▸ ASSIGNMENT
The expected output is every line of the data exactly as shown, minus the images.

Top of SOURCE DATA

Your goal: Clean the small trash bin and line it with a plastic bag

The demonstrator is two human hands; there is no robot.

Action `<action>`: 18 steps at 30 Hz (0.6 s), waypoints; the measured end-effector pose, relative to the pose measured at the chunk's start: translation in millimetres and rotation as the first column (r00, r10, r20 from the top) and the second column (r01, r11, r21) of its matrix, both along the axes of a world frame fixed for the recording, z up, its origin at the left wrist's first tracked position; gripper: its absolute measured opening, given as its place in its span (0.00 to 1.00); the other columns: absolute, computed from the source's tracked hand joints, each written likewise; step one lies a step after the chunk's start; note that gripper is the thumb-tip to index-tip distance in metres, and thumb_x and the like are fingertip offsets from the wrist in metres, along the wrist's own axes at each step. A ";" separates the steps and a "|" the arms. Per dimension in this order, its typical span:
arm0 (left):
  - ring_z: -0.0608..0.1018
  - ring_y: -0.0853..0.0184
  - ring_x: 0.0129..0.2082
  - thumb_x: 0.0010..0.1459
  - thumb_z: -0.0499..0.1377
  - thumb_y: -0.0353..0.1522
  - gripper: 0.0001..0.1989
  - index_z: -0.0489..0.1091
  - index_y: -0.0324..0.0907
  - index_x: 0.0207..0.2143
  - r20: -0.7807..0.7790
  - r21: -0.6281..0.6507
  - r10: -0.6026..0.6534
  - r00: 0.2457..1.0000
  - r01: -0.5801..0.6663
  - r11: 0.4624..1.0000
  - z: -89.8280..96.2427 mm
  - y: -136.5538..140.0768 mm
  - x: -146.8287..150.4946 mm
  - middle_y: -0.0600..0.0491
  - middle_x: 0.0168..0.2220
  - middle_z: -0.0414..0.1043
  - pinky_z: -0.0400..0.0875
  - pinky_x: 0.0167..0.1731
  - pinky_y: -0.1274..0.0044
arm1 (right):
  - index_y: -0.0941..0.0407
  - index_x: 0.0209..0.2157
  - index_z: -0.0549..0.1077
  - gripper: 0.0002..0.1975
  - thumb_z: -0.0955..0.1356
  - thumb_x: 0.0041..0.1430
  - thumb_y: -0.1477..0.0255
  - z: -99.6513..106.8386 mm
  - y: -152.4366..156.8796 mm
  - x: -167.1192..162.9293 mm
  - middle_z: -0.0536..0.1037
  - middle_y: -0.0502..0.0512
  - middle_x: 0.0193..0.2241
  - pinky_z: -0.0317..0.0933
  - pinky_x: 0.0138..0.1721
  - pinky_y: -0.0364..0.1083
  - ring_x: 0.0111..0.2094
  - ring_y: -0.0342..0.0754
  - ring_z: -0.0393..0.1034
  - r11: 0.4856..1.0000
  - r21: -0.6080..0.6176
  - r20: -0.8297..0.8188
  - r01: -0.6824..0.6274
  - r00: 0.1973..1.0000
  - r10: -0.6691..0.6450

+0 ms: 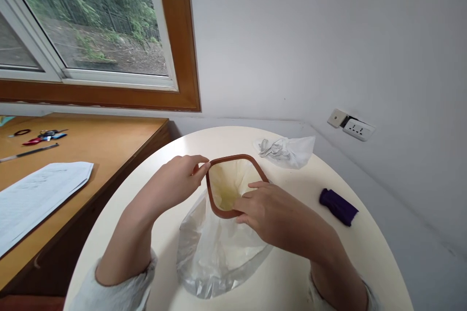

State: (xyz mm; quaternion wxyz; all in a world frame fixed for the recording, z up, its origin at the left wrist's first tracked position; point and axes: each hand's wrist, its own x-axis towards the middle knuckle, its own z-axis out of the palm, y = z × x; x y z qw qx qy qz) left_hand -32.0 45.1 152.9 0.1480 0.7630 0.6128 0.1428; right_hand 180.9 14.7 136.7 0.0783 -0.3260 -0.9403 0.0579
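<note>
A small bin with a rounded-square brown rim stands on the round table, seen from above. A thin translucent plastic bag lines it and spills over the front, spreading onto the tabletop. Inside, the lining looks pale yellow. At the rim's far left corner, my left hand is closed, thumb and fingers pinching the edge. My right hand lies across the right front of the rim, its fingers reaching inside and its thumb outside, closed on the edge and the bag. The bin's outer wall is hidden by the bag.
Behind the bin lies a crumpled clear plastic bag. A dark purple roll rests at the right on the cream round table. On the wooden desk at left are papers, a pen and keys.
</note>
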 end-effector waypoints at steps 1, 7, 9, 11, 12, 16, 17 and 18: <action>0.72 0.66 0.22 0.59 0.43 0.43 0.21 0.71 0.44 0.34 0.002 -0.003 0.012 1.000 -0.012 1.000 -0.2 0.2 -0.7 0.53 0.24 0.72 0.59 0.20 0.78 | 0.57 0.26 0.70 0.11 0.61 0.61 0.72 1.9 -0.1 2.3 0.70 0.49 0.19 0.53 0.31 0.44 0.22 0.42 0.58 1.000 0.003 0.006 0.016 1.000 -0.016; 0.75 0.65 0.29 0.57 0.45 0.46 0.22 0.67 0.46 0.47 0.028 -0.022 0.036 0.999 -0.036 0.999 -3.3 1.6 -5.4 0.54 0.29 0.74 0.66 0.28 0.77 | 0.57 0.23 0.66 0.13 0.60 0.61 0.74 18.8 2.2 26.2 0.70 0.50 0.20 0.51 0.30 0.44 0.26 0.42 0.62 0.988 -0.007 0.006 0.154 0.988 -0.154; 0.75 0.64 0.31 0.57 0.45 0.47 0.23 0.66 0.47 0.49 0.035 -0.028 0.041 0.999 -0.040 0.999 -4.3 1.5 -5.9 0.54 0.31 0.74 0.66 0.29 0.77 | 0.57 0.23 0.66 0.13 0.60 0.61 0.74 23.2 4.4 37.6 0.71 0.50 0.22 0.51 0.30 0.44 0.27 0.43 0.62 0.975 -0.034 0.000 0.221 0.975 -0.221; 0.75 0.64 0.30 0.57 0.45 0.48 0.24 0.66 0.47 0.49 0.032 -0.046 0.051 0.998 -0.049 0.998 -5.2 1.1 -6.0 0.53 0.32 0.75 0.66 0.27 0.77 | 0.57 0.23 0.65 0.12 0.60 0.60 0.74 25.7 6.9 50.1 0.71 0.50 0.23 0.51 0.29 0.43 0.26 0.42 0.62 0.952 -0.065 -0.019 0.300 0.953 -0.301; 0.75 0.64 0.30 0.57 0.45 0.48 0.25 0.66 0.47 0.50 0.030 -0.056 0.055 0.998 -0.053 0.997 -5.7 1.0 -5.9 0.53 0.33 0.74 0.66 0.25 0.77 | 0.56 0.23 0.65 0.12 0.60 0.60 0.74 26.2 8.3 56.5 0.71 0.49 0.23 0.51 0.28 0.43 0.26 0.42 0.62 0.939 -0.076 -0.030 0.336 0.940 -0.339; 0.75 0.63 0.31 0.56 0.45 0.49 0.26 0.65 0.46 0.51 0.012 -0.076 0.039 0.999 -0.038 0.996 -8.7 2.1 -6.1 0.51 0.34 0.74 0.67 0.27 0.77 | 0.56 0.21 0.63 0.12 0.59 0.59 0.73 24.7 14.1 80.2 0.69 0.48 0.21 0.50 0.25 0.43 0.23 0.41 0.59 0.884 -0.083 -0.059 0.461 0.883 -0.466; 0.76 0.63 0.32 0.56 0.45 0.49 0.26 0.65 0.47 0.51 0.008 -0.079 0.032 0.999 -0.031 0.996 -9.7 2.8 -6.2 0.51 0.34 0.74 0.67 0.28 0.76 | 0.56 0.21 0.63 0.13 0.59 0.58 0.73 24.0 15.6 85.2 0.68 0.48 0.20 0.49 0.24 0.42 0.23 0.41 0.59 0.870 -0.082 -0.065 0.486 0.868 -0.492; 0.76 0.62 0.32 0.56 0.45 0.49 0.26 0.65 0.47 0.51 0.006 -0.084 0.029 1.000 -0.029 0.996 -10.5 3.5 -6.4 0.52 0.33 0.74 0.68 0.29 0.76 | 0.55 0.21 0.64 0.12 0.59 0.58 0.73 23.2 17.1 89.9 0.68 0.47 0.20 0.49 0.24 0.42 0.22 0.41 0.58 0.857 -0.083 -0.072 0.509 0.854 -0.515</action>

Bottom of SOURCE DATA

▸ SOLUTION TO THIS EXERCISE
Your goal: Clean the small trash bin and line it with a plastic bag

The demonstrator is two human hands; there is no robot.

Action `<action>`: 18 steps at 30 Hz (0.6 s), waypoints; the measured end-effector pose, relative to the pose measured at the chunk's start: translation in millimetres and rotation as the first column (r00, r10, r20 from the top) and the second column (r01, r11, r21) of its matrix, both along the axes of a world frame fixed for the recording, z up, its origin at the left wrist's first tracked position; gripper: its absolute measured opening, given as its place in its span (0.00 to 1.00); the other columns: absolute, computed from the source's tracked hand joints, each written likewise; step one lies a step after the chunk's start; note that gripper is the thumb-tip to index-tip distance in metres, and thumb_x and the like are fingertip offsets from the wrist in metres, along the wrist's own axes at each step. A ";" separates the steps and a "|" the arms. Per dimension in this order, its typical span:
arm0 (left):
  - ring_z: -0.0608..0.1018
  - ring_y: -0.0853..0.0184
  - ring_x: 0.0129..0.2082
  - thumb_x: 0.0010..0.1459
  - thumb_z: -0.0499..0.1377
  - thumb_y: -0.0353..0.1522
  - gripper: 0.0001..0.1989
  - index_z: -0.0489..0.1091
  - index_y: -0.0324..0.0907
  - index_x: 0.0207..0.2143
  - r20: -0.7807..0.7790
  - r21: -0.6281..0.6507
  - r10: -0.6026..0.6534
  - r00: 0.2457..1.0000
  - r01: -0.5801..0.6663
  - r11: 0.4624..1.0000
  - z: -89.8280..96.2427 mm
  - y: -136.5538..140.0768 mm
  - x: -146.8287..150.4946 mm
  - middle_y: -0.0600..0.0491
  - middle_x: 0.0168..0.2220
  - middle_z: -0.0414..0.1043
  - pinky_z: -0.0400..0.0875
  - pinky_x: 0.0167..0.1731
  - pinky_y: -0.1274..0.0044
arm1 (right):
  - index_y: -0.0941..0.0407
  - index_x: 0.0209..0.2157
  - index_z: -0.0549..0.1077
  - gripper: 0.0002..0.1975
  - thumb_z: -0.0955..0.1356
  - thumb_x: 0.0041..0.1430
  - thumb_y: -0.1477..0.0255
  - z: -99.6513..106.8386 mm
  - y: -152.4366..156.8796 mm
  - x: -167.1192..162.9293 mm
  - middle_z: -0.0536..0.1037
  - middle_y: -0.0502..0.0512
  - middle_x: 0.0193..0.2241
  - pinky_z: -0.0317..0.0933
  - pinky_x: 0.0138..0.1721
  - pinky_y: -0.0364..0.1083
  - ring_x: 0.0111..0.2094
  - ring_y: -0.0342..0.0754
  - ring_z: -0.0393..0.1034
  - r11: 0.4856..1.0000
  - r21: -0.6080..0.6176
  - r20: -0.8297..0.8188
  - r01: -0.6824..0.6274
  - r00: 0.1973..1.0000
  - r10: -0.6691..0.6450

+0 ms: 

State: (xyz mm; quaternion wxyz; all in a world frame fixed for the recording, z up, its origin at the left wrist's first tracked position; point and axes: each hand's wrist, its own x-axis towards the middle knuckle, its own z-axis out of the palm, y = z × x; x y z qw qx qy qz) left_hand -32.0 45.1 152.9 0.1480 0.7630 0.6128 0.1428; right_hand 180.9 14.7 136.7 0.0783 -0.3260 -0.9403 0.0579
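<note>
A small bin with a rounded-square brown rim stands on the round table, seen from above. A thin translucent plastic bag lines it and spills over the front, spreading onto the tabletop. Inside, the lining looks pale yellow. At the rim's far left corner, my left hand is closed, thumb and fingers pinching the edge. My right hand lies across the right front of the rim, its fingers reaching inside and its thumb outside, closed on the edge and the bag. The bin's outer wall is hidden by the bag.
Behind the bin lies a crumpled clear plastic bag. A dark purple roll rests at the right on the cream round table. On the wooden desk at left are papers, a pen and keys.
</note>
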 end-effector waypoints at steps 1, 7, 9, 11, 12, 16, 17 and 18: <action>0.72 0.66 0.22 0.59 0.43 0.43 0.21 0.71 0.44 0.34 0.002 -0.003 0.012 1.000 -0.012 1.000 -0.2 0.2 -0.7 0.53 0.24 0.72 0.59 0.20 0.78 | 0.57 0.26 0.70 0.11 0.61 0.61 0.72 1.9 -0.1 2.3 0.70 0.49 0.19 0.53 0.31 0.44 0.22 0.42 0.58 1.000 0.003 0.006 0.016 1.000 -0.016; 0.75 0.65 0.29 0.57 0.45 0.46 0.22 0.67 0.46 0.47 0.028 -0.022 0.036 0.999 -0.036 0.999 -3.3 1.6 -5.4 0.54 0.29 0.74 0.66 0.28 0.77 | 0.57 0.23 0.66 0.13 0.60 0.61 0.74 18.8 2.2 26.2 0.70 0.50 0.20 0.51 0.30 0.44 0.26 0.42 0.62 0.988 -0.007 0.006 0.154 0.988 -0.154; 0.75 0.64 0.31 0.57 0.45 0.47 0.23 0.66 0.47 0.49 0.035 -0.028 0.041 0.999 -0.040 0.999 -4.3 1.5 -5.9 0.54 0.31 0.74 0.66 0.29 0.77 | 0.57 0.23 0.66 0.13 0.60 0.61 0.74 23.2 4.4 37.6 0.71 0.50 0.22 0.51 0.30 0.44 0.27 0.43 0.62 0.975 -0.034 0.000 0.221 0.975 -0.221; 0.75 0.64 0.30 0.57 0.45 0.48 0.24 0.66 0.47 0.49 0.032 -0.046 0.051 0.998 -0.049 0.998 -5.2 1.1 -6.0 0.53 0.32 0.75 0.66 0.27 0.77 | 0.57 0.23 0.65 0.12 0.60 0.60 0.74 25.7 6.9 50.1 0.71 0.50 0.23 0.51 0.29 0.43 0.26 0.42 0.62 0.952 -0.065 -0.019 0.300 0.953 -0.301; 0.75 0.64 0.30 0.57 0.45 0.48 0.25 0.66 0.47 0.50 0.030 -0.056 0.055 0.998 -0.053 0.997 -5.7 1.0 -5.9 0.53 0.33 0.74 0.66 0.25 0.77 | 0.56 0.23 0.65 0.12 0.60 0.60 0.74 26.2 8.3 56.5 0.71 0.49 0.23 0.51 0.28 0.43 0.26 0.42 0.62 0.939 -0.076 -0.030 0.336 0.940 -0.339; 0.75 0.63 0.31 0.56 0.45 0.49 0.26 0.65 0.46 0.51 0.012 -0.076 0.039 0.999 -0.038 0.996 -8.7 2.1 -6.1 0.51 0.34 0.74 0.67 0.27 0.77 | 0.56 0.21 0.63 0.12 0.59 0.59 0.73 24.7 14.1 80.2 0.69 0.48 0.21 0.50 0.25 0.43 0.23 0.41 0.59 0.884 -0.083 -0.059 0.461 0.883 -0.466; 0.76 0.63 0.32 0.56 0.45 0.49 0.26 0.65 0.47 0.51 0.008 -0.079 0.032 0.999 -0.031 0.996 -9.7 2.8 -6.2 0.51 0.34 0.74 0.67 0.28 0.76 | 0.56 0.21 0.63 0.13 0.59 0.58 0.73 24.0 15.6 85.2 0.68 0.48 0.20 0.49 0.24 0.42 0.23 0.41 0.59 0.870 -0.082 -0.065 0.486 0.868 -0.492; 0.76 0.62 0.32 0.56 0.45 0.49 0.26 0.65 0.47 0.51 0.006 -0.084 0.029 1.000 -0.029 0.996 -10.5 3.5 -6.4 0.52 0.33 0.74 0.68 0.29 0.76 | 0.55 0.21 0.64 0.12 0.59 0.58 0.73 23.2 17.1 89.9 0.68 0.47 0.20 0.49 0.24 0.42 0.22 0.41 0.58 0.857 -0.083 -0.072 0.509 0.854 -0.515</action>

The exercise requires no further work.